| REQUIRED ACTION |
A verbatim repetition of the data below is requested, without images.

= = = = = = =

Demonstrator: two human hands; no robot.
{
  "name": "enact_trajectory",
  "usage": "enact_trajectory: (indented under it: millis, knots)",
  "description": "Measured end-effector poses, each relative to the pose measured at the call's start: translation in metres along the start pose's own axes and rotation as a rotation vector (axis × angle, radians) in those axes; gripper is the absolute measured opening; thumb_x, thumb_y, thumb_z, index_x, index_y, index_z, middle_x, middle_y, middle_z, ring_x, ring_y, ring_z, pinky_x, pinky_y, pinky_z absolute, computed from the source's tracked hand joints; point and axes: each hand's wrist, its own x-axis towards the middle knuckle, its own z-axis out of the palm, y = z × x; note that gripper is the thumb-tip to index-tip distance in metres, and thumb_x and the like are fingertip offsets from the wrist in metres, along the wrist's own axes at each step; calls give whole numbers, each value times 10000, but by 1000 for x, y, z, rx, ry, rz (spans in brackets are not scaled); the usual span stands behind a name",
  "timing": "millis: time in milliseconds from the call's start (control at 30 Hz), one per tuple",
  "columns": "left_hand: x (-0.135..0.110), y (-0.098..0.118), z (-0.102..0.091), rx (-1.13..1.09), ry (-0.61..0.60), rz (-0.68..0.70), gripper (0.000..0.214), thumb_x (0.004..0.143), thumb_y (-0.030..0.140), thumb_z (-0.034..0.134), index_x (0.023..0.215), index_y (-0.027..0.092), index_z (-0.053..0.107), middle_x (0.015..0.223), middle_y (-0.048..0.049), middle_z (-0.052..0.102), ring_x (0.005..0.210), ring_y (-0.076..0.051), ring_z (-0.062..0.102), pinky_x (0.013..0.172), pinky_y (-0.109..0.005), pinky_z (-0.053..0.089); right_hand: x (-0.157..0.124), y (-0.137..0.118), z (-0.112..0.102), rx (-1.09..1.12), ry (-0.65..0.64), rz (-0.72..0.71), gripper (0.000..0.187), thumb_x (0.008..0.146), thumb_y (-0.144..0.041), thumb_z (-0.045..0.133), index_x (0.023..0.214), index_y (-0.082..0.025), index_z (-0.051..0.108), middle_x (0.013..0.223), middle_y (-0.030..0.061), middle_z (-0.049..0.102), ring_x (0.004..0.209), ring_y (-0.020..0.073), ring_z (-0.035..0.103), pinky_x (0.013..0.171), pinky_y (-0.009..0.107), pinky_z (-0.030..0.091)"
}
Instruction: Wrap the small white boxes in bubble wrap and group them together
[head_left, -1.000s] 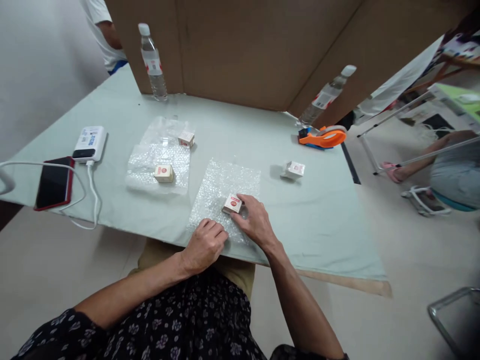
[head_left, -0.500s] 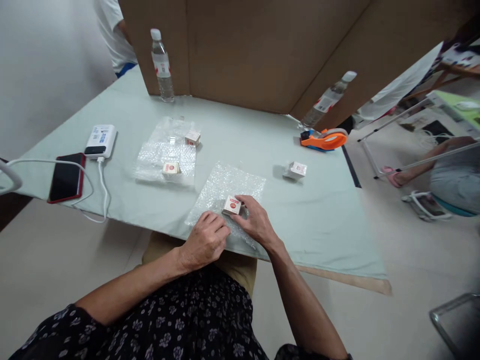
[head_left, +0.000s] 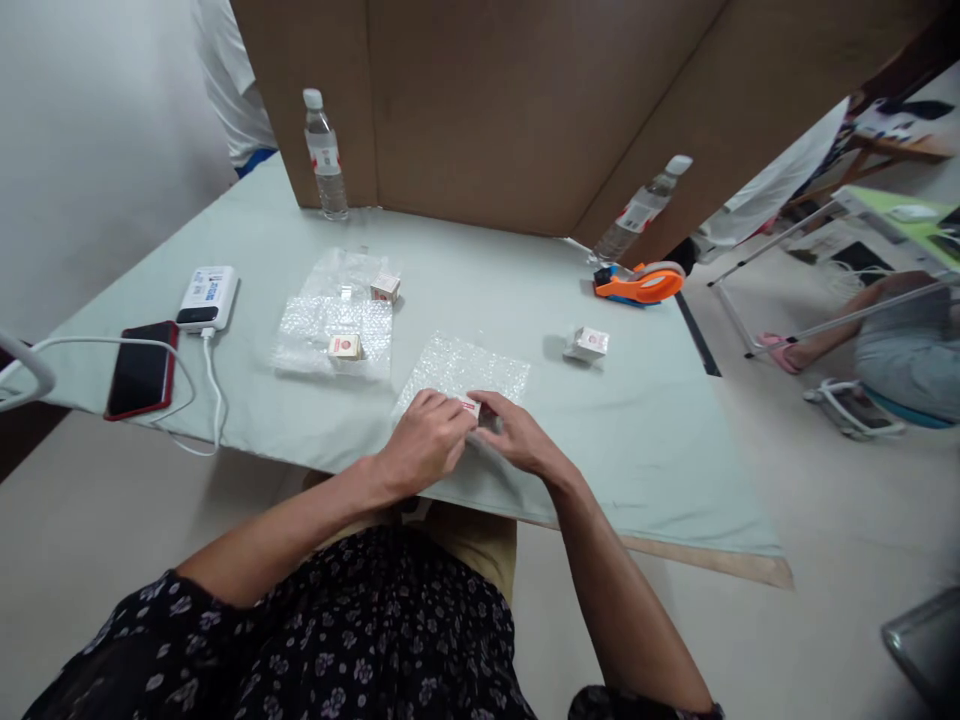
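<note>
Both my left hand and my right hand now meet at the small box, on the near part of the bubble-wrap sheet. Half a second ago my left hand was at the sheet's near end, apart from the box; it has since moved up, and its curled fingers hide most of the box. I cannot tell whether they pinch plastic or only press. My right hand keeps the box's right end between thumb and fingers. Only a strip of red-and-white print shows, where the whole top face showed before.

The front edge of the surface runs just nearer me than the sheet, leaving little room on that side. Right of the sheet, cloth stretches wide toward the right edge, past a wrapped box. Beyond the sheet, there is room up to the cardboard panel. Left of the sheet, a second piece of wrap bearing a cream box narrows my space.
</note>
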Motion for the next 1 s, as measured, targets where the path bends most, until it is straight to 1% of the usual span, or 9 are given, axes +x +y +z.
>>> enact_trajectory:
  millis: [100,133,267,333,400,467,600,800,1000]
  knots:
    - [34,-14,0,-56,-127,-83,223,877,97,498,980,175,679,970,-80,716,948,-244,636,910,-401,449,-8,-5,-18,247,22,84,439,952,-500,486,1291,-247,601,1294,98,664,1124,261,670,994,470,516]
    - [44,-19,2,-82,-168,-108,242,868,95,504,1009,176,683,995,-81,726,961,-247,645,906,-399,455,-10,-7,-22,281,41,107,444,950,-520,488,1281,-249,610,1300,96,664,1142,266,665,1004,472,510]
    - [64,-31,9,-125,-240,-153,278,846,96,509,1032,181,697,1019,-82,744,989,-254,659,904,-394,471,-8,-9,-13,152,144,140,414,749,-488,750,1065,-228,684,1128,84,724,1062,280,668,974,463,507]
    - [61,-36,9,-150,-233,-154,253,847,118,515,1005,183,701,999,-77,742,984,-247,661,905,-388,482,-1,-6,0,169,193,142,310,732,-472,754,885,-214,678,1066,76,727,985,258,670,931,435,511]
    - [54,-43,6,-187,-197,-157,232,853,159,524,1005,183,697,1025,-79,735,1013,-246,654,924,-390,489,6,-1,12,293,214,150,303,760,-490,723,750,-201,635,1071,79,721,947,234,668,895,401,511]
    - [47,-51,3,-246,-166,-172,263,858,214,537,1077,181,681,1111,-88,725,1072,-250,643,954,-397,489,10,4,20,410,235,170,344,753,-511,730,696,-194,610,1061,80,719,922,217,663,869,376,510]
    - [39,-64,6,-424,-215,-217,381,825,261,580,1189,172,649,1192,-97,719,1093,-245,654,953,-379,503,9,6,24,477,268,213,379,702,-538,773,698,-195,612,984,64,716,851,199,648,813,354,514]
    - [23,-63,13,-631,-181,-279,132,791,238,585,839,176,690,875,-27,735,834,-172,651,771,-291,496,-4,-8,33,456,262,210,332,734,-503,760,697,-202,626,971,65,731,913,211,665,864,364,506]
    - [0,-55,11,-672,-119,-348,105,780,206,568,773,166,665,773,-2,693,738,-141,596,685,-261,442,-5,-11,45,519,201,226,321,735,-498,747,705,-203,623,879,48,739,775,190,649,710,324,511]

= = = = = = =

| EXERCISE RESPONSE |
Demonstrator: two human hands; no robot.
{
  "name": "enact_trajectory",
  "usage": "enact_trajectory: (indented under it: millis, knots)",
  "description": "Measured end-effector poses, each relative to the pose measured at the call's start: translation in metres along the start pose's own axes and rotation as a rotation vector (axis × angle, radians) in those axes; gripper is the absolute measured opening; thumb_x, thumb_y, thumb_z, index_x, index_y, index_z, middle_x, middle_y, middle_z, ring_x, ring_y, ring_z, pinky_x, pinky_y, pinky_z absolute, computed from the source's tracked hand joints; point and axes: each hand's wrist, its own x-axis towards the middle knuckle, its own z-axis out of the palm, y = z × x; note that gripper is the thumb-tip to index-tip distance in metres, and thumb_x and the like are fingertip offsets from the wrist in metres, along the wrist's own axes at each step; calls give whole numbers, each value times 10000, but by 1000 for x, y, z, rx, ry, rz (spans in brackets are not scaled); the usual span stands behind a name",
  "timing": "millis: time in milliseconds from the call's start (control at 30 Hz), one per tuple",
  "columns": "left_hand: x (-0.135..0.110), y (-0.098..0.118), z (-0.102..0.091), rx (-1.13..1.09), ry (-0.61..0.60), rz (-0.68..0.70), gripper (0.000..0.214), thumb_x (0.004..0.143), thumb_y (-0.030..0.140), thumb_z (-0.034..0.134), index_x (0.023..0.215), index_y (-0.027..0.092), index_z (-0.053..0.107), middle_x (0.015..0.223), middle_y (-0.048..0.049), middle_z (-0.052..0.102), ring_x (0.005..0.210), ring_y (-0.076..0.051), ring_z (-0.062..0.102), pinky_x (0.013..0.172), pinky_y (-0.109..0.005), pinky_z (-0.053..0.089); right_hand: x (-0.157..0.124), y (-0.137..0.118), z (-0.112..0.102), rx (-1.09..1.12), ry (-0.65..0.64), rz (-0.72..0.71), gripper (0.000..0.187), thumb_x (0.008..0.146), thumb_y (-0.144..0.041), thumb_z (-0.045..0.133), index_x (0.023..0.214), index_y (-0.082..0.025), index_z (-0.051..0.108), middle_x (0.013..0.223), middle_y (-0.030..0.061), middle_z (-0.049..0.102), ring_x (0.004..0.209), ring_y (-0.020..0.073), ring_z (-0.035..0.103), pinky_x (0.013..0.171), pinky_y (-0.009..0.107), pinky_z (-0.030..0.091)"
}
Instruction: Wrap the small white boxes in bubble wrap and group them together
[head_left, -1.000s] 
[head_left, -0.500s] 
[head_left, +0.000s] 
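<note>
Both my left hand and my right hand now meet at the small box, on the near part of the bubble-wrap sheet. Half a second ago my left hand was at the sheet's near end, apart from the box; it has since moved up, and its curled fingers hide most of the box. I cannot tell whether they pinch plastic or only press. My right hand keeps the box's right end between thumb and fingers. Only a strip of red-and-white print shows, where the whole top face showed before.

The front edge of the surface runs just nearer me than the sheet, leaving little room on that side. Right of the sheet, cloth stretches wide toward the right edge, past a wrapped box. Beyond the sheet, there is room up to the cardboard panel. Left of the sheet, a second piece of wrap bearing a cream box narrows my space.
</note>
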Motion for the next 1 s, as measured, targets where the path bends most, until it is straight to 1% of the usual span, or 9 are given, axes +x +y +z.
>>> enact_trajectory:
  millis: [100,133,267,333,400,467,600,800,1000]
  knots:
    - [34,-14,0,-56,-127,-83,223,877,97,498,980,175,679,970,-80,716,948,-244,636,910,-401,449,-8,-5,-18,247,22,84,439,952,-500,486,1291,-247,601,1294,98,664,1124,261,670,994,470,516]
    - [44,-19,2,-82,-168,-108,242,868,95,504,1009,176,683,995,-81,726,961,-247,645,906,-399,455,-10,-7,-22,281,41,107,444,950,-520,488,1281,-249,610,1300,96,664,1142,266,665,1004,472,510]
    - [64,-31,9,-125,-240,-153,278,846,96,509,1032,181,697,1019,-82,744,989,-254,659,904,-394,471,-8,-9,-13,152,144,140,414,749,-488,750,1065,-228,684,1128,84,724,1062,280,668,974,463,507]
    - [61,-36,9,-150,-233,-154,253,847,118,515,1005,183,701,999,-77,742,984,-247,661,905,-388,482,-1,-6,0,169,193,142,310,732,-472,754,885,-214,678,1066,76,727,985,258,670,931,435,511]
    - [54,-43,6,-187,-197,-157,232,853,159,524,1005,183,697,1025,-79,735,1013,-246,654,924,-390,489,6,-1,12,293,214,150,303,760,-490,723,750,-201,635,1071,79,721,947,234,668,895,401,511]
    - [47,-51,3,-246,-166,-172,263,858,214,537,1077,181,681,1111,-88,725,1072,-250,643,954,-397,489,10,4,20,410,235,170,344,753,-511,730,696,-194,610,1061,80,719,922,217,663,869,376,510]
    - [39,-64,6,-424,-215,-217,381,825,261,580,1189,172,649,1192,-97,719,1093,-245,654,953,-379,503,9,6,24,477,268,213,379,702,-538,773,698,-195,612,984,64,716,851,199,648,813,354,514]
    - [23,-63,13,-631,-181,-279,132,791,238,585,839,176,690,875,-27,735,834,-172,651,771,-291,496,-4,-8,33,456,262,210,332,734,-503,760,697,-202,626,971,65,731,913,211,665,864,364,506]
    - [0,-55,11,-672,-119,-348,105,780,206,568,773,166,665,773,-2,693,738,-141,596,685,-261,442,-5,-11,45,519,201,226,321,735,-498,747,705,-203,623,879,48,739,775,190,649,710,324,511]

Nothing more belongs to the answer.